L'Explication Prémisse
Lorsque le régime matrimonial (par exemple à la suite d’un divorce ou du décès d’un époux) prend fin et que les époux ne parviennent pas à s’entendre pour partager leurs biens, l’un d’eux peut saisir le tribunal pour qu’il fasse la liquidation à la place d’une convention. La procédure judiciaire suit, autant que possible, les règles qui s’appliquent aux partages judiciaires de successions et de communautés. Les deux parties doivent s’échanger tous les renseignements et documents utiles et les communiquer aussi aux experts nommés par le juge. Enfin, il faut agir vite : l’action en liquidation se prescrit par trois ans à compter de la dissolution du régime, et les actions contre des tiers liées à cette liquidation suivent un délai de deux ans à compter de la clôture de la liquidation.

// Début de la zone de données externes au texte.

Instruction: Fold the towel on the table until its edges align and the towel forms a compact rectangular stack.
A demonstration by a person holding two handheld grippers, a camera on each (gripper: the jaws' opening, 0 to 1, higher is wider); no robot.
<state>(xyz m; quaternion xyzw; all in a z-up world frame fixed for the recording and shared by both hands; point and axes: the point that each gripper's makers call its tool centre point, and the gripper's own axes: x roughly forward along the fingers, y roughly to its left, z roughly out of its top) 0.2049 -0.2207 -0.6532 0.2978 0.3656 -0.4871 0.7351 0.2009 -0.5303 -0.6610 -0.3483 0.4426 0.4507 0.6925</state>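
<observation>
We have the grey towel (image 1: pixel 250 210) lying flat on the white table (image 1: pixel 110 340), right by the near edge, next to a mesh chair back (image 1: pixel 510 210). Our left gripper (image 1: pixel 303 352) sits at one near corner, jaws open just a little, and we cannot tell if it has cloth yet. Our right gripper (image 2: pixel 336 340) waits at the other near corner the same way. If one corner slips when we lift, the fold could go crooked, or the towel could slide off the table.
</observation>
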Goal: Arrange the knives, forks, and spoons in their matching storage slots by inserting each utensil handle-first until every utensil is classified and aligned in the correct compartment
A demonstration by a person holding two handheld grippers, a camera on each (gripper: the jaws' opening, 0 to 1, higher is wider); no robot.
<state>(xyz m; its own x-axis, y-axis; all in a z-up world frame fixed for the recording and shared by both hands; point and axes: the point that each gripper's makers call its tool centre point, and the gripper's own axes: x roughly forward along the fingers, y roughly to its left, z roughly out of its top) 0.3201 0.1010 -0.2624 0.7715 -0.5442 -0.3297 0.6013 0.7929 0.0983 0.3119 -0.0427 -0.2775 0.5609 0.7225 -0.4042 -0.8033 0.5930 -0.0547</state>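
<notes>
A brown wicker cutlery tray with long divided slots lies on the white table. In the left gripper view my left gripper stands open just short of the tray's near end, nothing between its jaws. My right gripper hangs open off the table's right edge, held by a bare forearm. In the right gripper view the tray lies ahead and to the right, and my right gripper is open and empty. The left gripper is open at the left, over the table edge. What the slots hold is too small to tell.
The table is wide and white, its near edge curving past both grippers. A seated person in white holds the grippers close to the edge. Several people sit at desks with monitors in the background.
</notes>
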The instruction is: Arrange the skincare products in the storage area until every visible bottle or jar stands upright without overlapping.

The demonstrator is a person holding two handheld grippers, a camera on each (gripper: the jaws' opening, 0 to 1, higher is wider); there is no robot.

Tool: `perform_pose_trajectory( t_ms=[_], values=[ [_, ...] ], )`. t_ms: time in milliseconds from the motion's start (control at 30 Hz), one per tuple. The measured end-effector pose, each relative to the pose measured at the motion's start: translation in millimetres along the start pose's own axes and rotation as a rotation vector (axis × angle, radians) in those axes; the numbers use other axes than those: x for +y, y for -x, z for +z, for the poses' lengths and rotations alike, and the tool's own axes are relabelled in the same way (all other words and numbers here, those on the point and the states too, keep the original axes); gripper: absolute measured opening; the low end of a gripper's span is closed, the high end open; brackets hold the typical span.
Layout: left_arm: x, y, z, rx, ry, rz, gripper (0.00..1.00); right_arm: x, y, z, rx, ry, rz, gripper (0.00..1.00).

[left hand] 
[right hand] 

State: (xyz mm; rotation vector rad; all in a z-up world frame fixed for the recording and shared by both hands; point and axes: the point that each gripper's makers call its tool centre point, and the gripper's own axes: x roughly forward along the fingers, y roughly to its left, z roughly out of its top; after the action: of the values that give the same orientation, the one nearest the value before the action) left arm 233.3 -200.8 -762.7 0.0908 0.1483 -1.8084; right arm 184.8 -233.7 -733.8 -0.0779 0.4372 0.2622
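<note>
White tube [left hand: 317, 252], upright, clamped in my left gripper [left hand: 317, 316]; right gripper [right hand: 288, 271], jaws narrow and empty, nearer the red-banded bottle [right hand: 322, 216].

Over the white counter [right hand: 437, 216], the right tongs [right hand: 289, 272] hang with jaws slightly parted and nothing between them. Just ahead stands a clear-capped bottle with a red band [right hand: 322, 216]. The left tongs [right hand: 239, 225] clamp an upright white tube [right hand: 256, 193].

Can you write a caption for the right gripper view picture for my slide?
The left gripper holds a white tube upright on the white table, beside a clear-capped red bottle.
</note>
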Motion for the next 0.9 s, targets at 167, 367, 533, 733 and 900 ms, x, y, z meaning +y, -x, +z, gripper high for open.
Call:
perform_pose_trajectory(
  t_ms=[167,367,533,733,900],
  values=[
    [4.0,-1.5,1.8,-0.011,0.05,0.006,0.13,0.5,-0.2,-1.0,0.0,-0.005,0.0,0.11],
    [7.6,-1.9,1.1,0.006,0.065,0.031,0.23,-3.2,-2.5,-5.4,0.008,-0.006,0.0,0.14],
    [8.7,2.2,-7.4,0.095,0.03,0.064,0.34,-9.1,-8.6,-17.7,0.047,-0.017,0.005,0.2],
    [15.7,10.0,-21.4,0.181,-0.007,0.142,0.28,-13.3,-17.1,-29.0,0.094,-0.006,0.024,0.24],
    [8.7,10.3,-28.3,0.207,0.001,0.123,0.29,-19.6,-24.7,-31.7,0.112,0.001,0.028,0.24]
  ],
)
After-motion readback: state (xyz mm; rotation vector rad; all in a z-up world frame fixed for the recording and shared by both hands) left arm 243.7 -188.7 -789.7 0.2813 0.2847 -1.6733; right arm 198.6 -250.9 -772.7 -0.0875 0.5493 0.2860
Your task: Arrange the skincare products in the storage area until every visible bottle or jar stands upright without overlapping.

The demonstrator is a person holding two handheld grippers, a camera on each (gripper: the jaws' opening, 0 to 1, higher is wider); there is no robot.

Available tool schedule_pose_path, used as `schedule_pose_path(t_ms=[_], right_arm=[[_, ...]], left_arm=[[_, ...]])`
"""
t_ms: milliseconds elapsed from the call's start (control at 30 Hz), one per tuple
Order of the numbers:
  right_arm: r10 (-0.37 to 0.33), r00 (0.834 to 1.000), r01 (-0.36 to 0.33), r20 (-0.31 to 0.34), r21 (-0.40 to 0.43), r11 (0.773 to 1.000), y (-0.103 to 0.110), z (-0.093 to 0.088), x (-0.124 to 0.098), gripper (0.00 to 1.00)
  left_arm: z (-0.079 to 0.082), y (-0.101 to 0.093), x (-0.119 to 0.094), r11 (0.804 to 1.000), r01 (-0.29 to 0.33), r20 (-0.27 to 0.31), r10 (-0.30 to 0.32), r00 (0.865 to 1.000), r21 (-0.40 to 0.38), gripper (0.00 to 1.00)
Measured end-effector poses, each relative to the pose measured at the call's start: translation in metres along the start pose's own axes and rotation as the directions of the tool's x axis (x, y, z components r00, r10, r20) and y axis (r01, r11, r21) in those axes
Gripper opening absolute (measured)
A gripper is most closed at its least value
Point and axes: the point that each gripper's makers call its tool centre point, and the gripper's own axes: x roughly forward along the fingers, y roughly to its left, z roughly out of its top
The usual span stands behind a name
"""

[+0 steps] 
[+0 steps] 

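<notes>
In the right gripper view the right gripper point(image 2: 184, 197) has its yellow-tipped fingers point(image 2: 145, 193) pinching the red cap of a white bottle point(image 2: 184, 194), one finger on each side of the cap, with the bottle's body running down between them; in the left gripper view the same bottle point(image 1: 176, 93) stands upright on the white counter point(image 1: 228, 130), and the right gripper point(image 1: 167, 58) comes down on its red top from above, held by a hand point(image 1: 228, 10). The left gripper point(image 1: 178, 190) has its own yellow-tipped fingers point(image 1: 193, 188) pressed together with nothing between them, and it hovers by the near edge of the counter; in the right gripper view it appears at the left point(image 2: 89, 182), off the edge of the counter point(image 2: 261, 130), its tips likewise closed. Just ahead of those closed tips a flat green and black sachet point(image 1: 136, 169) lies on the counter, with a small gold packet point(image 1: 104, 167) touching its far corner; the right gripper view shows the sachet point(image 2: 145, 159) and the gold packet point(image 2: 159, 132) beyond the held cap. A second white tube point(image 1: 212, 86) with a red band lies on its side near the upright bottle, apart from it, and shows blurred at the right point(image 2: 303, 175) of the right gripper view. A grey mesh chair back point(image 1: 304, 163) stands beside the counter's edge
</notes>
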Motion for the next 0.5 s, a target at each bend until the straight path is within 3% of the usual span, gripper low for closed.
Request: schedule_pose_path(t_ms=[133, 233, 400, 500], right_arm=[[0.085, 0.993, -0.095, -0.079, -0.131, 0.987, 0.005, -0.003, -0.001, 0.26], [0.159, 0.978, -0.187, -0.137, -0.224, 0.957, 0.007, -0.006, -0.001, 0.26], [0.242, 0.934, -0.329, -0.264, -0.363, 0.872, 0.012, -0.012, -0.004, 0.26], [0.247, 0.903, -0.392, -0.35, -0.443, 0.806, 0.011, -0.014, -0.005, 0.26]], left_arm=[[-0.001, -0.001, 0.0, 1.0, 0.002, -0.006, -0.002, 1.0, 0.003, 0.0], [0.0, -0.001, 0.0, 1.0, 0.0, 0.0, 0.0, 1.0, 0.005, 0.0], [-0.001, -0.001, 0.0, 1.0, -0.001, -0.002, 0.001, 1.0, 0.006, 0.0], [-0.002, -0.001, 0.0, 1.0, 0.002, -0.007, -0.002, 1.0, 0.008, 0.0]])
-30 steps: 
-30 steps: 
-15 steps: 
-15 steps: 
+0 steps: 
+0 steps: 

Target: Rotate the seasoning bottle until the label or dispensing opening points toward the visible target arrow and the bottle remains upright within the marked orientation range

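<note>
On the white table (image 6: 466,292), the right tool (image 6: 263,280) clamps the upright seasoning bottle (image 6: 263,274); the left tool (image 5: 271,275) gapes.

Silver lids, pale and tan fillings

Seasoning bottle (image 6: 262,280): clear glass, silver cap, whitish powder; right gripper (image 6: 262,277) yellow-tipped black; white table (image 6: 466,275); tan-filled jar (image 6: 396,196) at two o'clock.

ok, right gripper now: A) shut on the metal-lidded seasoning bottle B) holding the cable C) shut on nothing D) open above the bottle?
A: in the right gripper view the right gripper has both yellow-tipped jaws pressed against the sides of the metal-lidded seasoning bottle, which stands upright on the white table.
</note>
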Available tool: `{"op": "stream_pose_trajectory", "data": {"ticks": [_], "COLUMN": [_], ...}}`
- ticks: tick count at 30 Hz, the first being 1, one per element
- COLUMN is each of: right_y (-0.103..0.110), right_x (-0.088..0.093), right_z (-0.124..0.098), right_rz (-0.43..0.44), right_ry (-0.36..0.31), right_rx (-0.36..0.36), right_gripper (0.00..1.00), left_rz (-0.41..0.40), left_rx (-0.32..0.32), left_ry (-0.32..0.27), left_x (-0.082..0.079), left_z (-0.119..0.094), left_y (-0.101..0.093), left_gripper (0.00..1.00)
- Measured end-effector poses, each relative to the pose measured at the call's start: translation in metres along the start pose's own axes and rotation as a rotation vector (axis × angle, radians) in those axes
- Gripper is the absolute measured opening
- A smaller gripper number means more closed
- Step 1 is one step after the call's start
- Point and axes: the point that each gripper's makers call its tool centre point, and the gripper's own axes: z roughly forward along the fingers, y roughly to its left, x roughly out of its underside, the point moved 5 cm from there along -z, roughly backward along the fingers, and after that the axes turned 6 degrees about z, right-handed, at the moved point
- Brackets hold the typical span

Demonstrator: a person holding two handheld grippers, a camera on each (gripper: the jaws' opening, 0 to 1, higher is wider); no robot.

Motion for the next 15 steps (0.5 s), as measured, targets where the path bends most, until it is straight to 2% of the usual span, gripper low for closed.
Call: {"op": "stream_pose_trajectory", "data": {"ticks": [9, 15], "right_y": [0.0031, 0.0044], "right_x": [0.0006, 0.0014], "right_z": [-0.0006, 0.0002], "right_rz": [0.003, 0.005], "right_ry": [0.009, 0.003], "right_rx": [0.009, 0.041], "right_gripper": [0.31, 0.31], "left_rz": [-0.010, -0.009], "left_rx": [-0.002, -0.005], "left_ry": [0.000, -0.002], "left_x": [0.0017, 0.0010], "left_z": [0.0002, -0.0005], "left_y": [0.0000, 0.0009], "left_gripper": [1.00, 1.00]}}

Après un divorce, Marie et Paul ne s’entendent pas sur la répartition de la maison acquise pendant le mariage et des comptes bancaires communs. Marie saisit le tribunal pour obtenir la liquidation judiciaire du régime matrimonial. Le juge nomme un expert immobilier et un commissaire aux comptes. Paul et Marie sont tenus de fournir réciproquement les actes de propriété, les relevés bancaires et tout document demandé par l’expert. Si Marie n’engage pas l’action dans les trois ans suivant le prononcé du divorce, elle perdra son droit à cette liquidation judiciaire.
- Si époux pas d’accord -> l’un peut demander au tribunal la liquidation judiciaire du régime matrimonial.
- La procédure suit, autant que de besoin, les règles du partage judiciaire des successions et des communautés.
- Obligation réciproque de communication entre les parties : tous renseignements et documents utiles doivent être fournis.
- Obligation de communication également envers les experts désignés par le juge.
- Délai de prescription pour agir en liquidation : 3 ans à compter de la dissolution du régime matrimonial (ex. date du divorce ou du décès selon le cas).
- Délai pour actions contre des tiers visées à l’article 1341-2 : 2 ans à compter de la clôture de la liquidation.
- Ne pas communiquer les pièces ou informations peut entraîner des mesures du juge (ex. injonction, astreinte) et nuit à la défense de la partie réticente.